The proper antidote is sulphate of magnesia. Failing this, weak milk of lime may be given with advantage.

Appendix on Tartaric and Citric Acid.—These two acids may be taken in considerable quantities without injury. Dr. Coindet and I gave a drachm of each in solution to cats, without observing that the animals suffered any inconvenience.[1] Dr. Sibbald, a surgeon of this place, has informed me of an instance in which a patient of his took in twenty-four hours six drachms of tartaric acid, having by mistake omitted the carbonate of potass sent along with the acid to make effervescing draughts; and yet he did not suffer any more inconvenience then the cats on which Dr. Coindet and I experimented.

Pommer, however, found that tartaric acid is scarcely less active than oxalic acid when injected into the blood. When fifteen grains dissolved in half an ounce of water were injected into the femoral vein of a dog in four doses, difficult breathing and discharge of fæces and urine were produced after each operation, and death speedily ensued without any other particular symptom. As in the instance of oxalic acid, the blood in the great veins was not apparently changed in any of its physical qualities. The heart continued contractile long after death, while in the case of oxalic acid its contractility was suddenly extinguished.[2]



CHAPTER VII.

OF THE ALKALIS AND ALKALINE SALTS.


The second order of the class of irritants comprehends the alkalis, some of the alkaline salts, and lime. The species which it includes are little allied to one another except in chemical composition; and in particular they are little allied in physiological properties. It appears impossible, however, to make a better arrangement than that proposed by Orfila, which will therefore be here followed.

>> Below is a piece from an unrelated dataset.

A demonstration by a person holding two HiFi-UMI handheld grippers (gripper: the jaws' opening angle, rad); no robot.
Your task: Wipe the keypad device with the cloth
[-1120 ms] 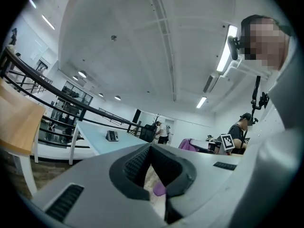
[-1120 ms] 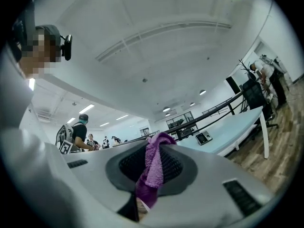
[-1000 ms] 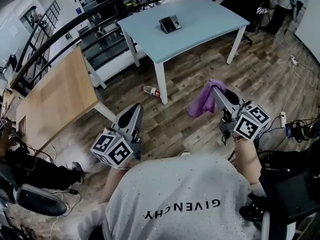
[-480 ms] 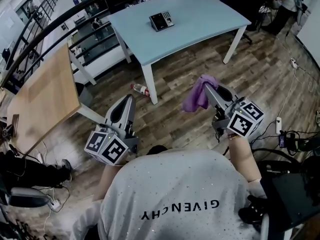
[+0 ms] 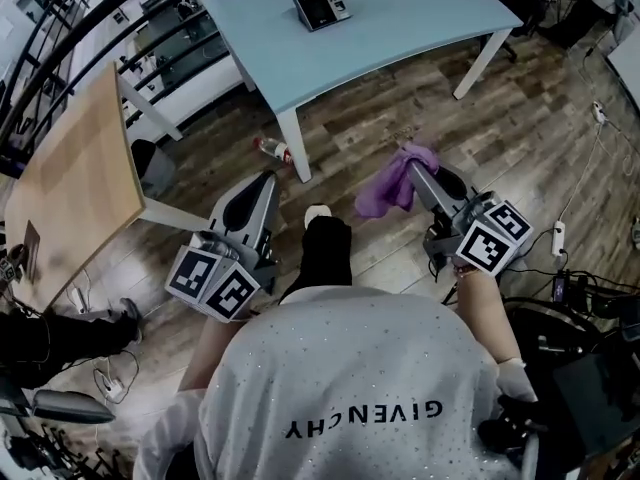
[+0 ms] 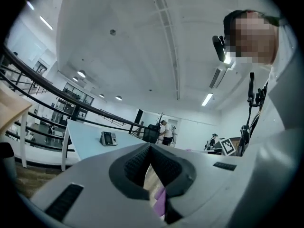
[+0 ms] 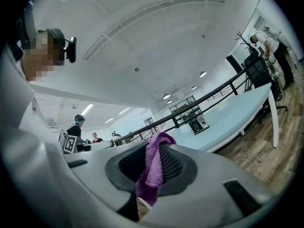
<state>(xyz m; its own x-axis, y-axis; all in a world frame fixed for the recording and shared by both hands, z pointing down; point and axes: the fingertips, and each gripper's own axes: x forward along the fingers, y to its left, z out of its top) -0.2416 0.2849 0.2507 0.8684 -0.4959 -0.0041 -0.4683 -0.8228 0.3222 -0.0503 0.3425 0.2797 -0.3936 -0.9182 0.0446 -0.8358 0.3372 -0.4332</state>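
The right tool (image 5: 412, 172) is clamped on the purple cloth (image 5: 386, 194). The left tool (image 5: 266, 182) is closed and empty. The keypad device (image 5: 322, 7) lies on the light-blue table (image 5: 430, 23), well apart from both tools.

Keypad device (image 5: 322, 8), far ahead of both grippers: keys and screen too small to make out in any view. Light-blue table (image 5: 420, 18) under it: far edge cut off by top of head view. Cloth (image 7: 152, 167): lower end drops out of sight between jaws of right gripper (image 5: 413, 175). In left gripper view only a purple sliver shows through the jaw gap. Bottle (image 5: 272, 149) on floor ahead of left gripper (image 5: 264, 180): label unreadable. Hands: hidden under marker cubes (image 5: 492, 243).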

Most of the poisons of the second order are powerful local irritants. Some of them likewise act indirectly on distant organs; and a few are more distinguished by their remote than by their local effects. This order may be conveniently divided into two groups,—the one embracing the two fixed alkalis with their carbonates, nitrates, and chlorides, and also lime,—the other ammonia, with its salts, and likewise the alkaline sulphurets.

The action of the first group is purely irritant and strictly local. When concentrated, the fixed alkalis and their carbonates produce chemical decomposition, softening the animal tissues, and reducing

  1. Edin. Med. and Surg. Journal, xix. 185.
  2. Medizinisch-Chirurgische Zeitung, 1828, ii. 255.